But the part of his childhood Abelard spent in the shadow of these giant clanking machines had not been unpleasant. Complicated, rather, full of adventure, of hide-and-seek and narrow escapes. The tiny crannies grownup engineers resented as side effects of poor design gleamed to a child’s eyes like silver roads to freedom. Mastering this sweaty, benighted labyrinth, learning every path and obstacle, had been an ordeal of fascination and obsession. Abelard and his friends approached the garden of metal as if they were the first people in the world, consumed by its every facet, creating in the act of discovery.

The boiler room was not a safe place to play, and children were injured every season in their games. Abelard boasted a half-moon scar on his abdomen where, at thirteen, a falling girder tore through his leather work apron and robes to embed itself in his side. That afternoon he first felt the healing touch of his God, the holy fire that seared his skin, blackening and purifying.

He bore himself away from the boilers and up, sliding and swinging from pipe to girder to scaffold until the plummeting temperature made the steam that rose from his skin crackle and grow sharp. The Sanctum’s generators were a closed system, though imperfect. Water flowed into the massive boilers, where it became steam that drove the turbines that powered Alt Coulumb’s trains and lights and lifts and the endless smaller mechanisms by which four million people lived in close quarters without strangling on their own filth.

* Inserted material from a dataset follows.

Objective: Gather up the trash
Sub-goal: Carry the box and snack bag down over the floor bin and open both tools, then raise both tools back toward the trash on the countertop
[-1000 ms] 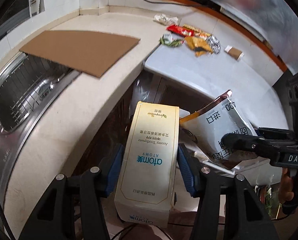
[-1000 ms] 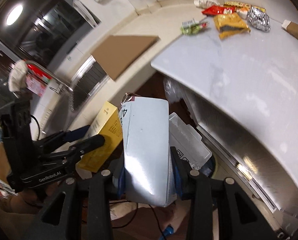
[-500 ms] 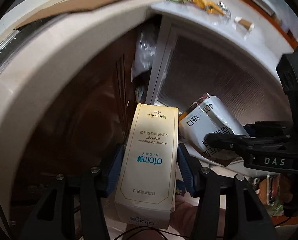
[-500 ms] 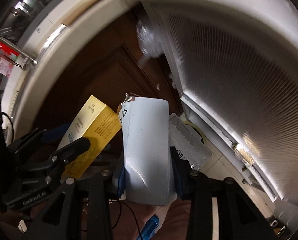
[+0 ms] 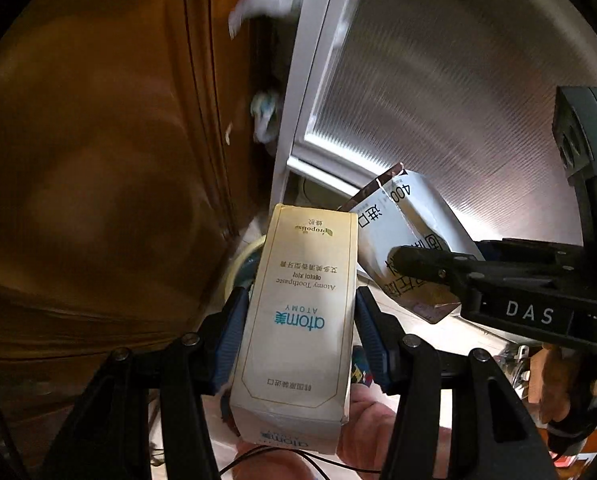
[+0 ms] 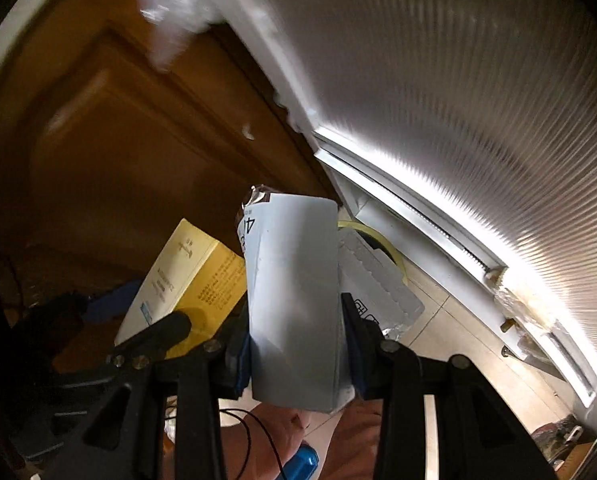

Superheated steam raced along a series of exhaust pipes to the fourteenth floor, where the coolant system wrapped its icy tendrils about Kos’s hot iron veins. The coolant system was more dangerous by far than the steam pipes. Those would scald and burn, but these would grip one’s flesh with the strength of ice, and not all the hot water in the world could thaw skin so frozen. When the principles behind the generators were explained to him, Abelard had envisioned the coolant system as a ravenous monster, devouring heat and life. His childhood nightmare was not far from the truth.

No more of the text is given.